The following command line results in a CIDFont resource that be used by the AFDKO makeotf tool to produce a CID-keyed OpenType/CFF font:

mergefonts -cid cidfontinfo cidfont.ps font.map <name-keyed font>

For those who are comfortable using Python and FontTools, it is very easy to write a Python script—or define functions—that create the necessary files so that the AFDKO mergefonts tool can be used to convert an existing name-keyed OpenType/CFF font into a CID-keyed one that advertises the special-purpose Adobe-Identity-0 ROS. The following methods can be used to create the mergefonts mapping file, which maps glyph names to CIDs that necessarily equal GIDs:

fontTools.ttLib.TTFont.getGlyphOrder()
fontTools.ttLib.TTFont.getGlyphID()

The first method is used to create a list of the glyph names in the font, and the second method is used to map those glyph names to GIDs.
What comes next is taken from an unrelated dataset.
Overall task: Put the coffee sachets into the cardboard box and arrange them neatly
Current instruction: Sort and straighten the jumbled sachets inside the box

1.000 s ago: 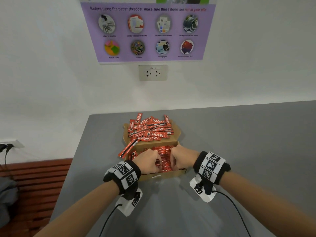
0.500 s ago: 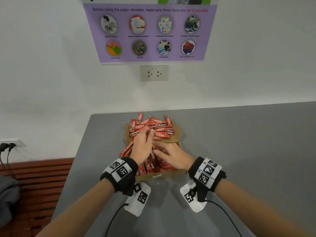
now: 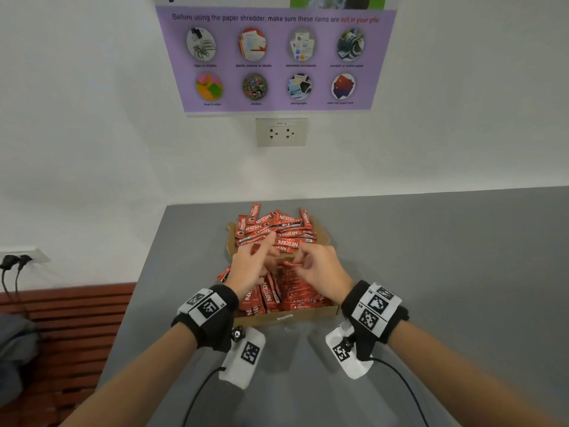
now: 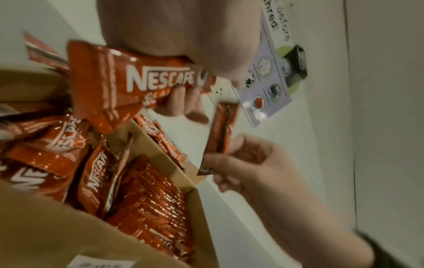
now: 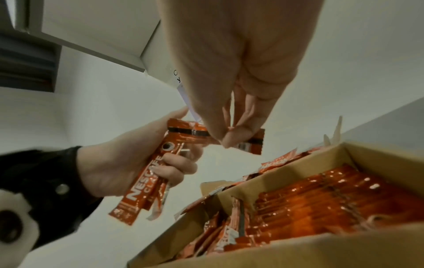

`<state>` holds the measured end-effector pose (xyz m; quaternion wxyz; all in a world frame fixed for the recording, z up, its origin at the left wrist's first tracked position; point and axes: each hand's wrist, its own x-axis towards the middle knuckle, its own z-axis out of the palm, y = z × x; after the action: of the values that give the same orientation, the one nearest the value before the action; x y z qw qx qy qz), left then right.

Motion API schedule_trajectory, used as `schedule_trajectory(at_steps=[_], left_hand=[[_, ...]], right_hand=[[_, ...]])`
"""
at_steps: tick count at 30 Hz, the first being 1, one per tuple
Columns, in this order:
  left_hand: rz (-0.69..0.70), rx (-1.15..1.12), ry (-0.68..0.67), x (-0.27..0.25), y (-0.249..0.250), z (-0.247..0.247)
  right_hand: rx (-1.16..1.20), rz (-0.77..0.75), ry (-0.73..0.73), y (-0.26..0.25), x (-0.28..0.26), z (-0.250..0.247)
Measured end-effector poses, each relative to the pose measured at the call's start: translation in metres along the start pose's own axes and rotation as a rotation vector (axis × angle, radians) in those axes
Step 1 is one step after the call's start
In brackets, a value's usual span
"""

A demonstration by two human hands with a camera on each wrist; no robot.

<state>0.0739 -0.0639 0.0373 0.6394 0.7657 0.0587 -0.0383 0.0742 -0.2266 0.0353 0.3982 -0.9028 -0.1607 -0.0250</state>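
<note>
Grey table [image 3: 431, 272] low in frame: my left hand [image 3: 249, 266] grips several light, slippery sachets [image 5: 146, 183] mid-length; my right hand [image 3: 320, 269] pinches one sachet [image 4: 221, 134] by its end.

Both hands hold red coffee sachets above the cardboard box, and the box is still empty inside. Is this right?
Not quite. The cardboard box is not empty: the right wrist view shows rows of coffee sachets packed inside. Both the left hand and right hand do hold sachets above it.

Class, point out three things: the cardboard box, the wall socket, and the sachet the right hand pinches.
cardboard box [image 3: 286, 315]: head view, near wall.
wall socket [image 3: 280, 132]: head view, faceplate.
sachet [image 4: 221, 130]: left wrist view, middle.
</note>
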Motion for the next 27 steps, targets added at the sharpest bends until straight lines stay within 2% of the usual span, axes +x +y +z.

The combination is then used to synthesize a mergefonts mapping file.

The following method is then used to extract the necessary name table strings, such as name.ID=4, name.ID=6 and name.ID=16, or name.ID=1 if name.ID=16 does not exist, to create a minimal cidfontinfo file that specifies the special-purpose Adobe-Identity-0 ROS:

fontTools.ttLib.TTFont["name"].getDebugName()

The process involves the following four relatively simple steps:

  1. Execute the AFDKO tx tool to extract the CFF table of a name-keyed OpenType/CFF font as a Type 1 (aka PFA or Printer Font ASCII) font
  2. Execute the AFDKO mergefonts tool to create a CIDFont resource
  3. Execute the AFDKO tx tool to convert the CIDFont resource into a stand-alone CID-keyed CFF resource (and subroutinizing it while we’re at it by specifying the “+S” command-line option)
  4. Execute the AFDKO sfntedit tool to replace the original name-keyed CFF table with the stand-alone CID-keyed CFF resource

Sort of like the following:

tx -t1 <name-keyed OTF> font.pfa
mergefonts -cid cidfontinfo cidfont.ps font.map font.pfa
tx -cff +S font.pfa font.cff
sfntedit -a CFF=font.cff <name-keyed OTF>

Multiple FDArray Elements

Given that one of the greatest advantages of CID-keyed fonts is the ability to have more than one FDArray element, for greater control over hinting parameters, I will explain how this is easily done using the AFDKO mergefonts tool.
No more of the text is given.